*** The data ***

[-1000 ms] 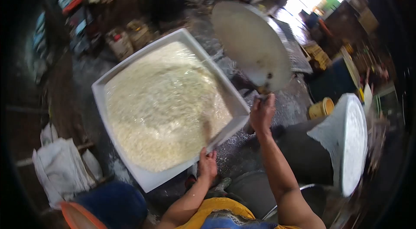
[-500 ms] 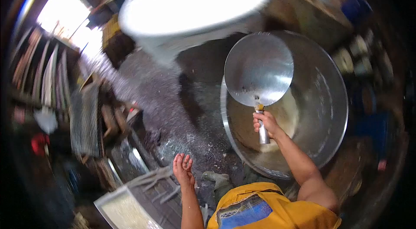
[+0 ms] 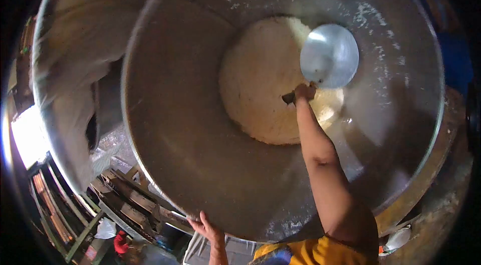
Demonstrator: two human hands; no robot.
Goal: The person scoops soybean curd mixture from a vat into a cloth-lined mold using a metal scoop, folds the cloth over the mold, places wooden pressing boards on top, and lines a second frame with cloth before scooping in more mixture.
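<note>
A deep metal vat (image 3: pixel 175 114) fills the middle of the head view, with a pale, cream-coloured layer (image 3: pixel 260 74) at its bottom. Down inside it, my right hand (image 3: pixel 304 92) is closed round the short handle of a large round metal ladle (image 3: pixel 329 57). The ladle's shiny disc lies over the right part of the pale layer; whether it touches is unclear. At the vat's near left rim, my left hand (image 3: pixel 210 231) has its fingers apart and appears to rest against the edge.
To the left hangs the cloth-like greyish side of another large round container (image 3: pixel 75 64). Wooden slats and boards (image 3: pixel 130 200) stand at lower left, near a white plastic bag (image 3: pixel 105 228) and a red item (image 3: pixel 121 242). Something blue (image 3: pixel 456 59) is at the right edge.
The view has swung over the vat, which now looks much larger. My right hand has lowered the ladle from the rim deep inside. My left hand has come to the rim.
</note>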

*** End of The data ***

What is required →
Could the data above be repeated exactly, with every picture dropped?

Task solution →
[-1000 ms] 
[-500 ms] 
[+0 ms] 
Demonstrator: two human hands; no robot.
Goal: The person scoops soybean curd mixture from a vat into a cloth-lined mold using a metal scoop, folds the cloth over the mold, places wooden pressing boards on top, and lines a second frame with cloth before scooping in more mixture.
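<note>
A deep metal vat (image 3: pixel 175 114) fills the middle of the head view, with a pale, cream-coloured layer (image 3: pixel 260 74) at its bottom. Down inside it, my right hand (image 3: pixel 304 92) is closed round the short handle of a large round metal ladle (image 3: pixel 329 57). The ladle's shiny disc lies over the right part of the pale layer; whether it touches is unclear. At the vat's near left rim, my left hand (image 3: pixel 210 231) has its fingers apart and appears to rest against the edge.
To the left hangs the cloth-like greyish side of another large round container (image 3: pixel 75 64). Wooden slats and boards (image 3: pixel 130 200) stand at lower left, near a white plastic bag (image 3: pixel 105 228) and a red item (image 3: pixel 121 242). Something blue (image 3: pixel 456 59) is at the right edge.
The view has swung over the vat, which now looks much larger. My right hand has lowered the ladle from the rim deep inside. My left hand has come to the rim.
</note>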

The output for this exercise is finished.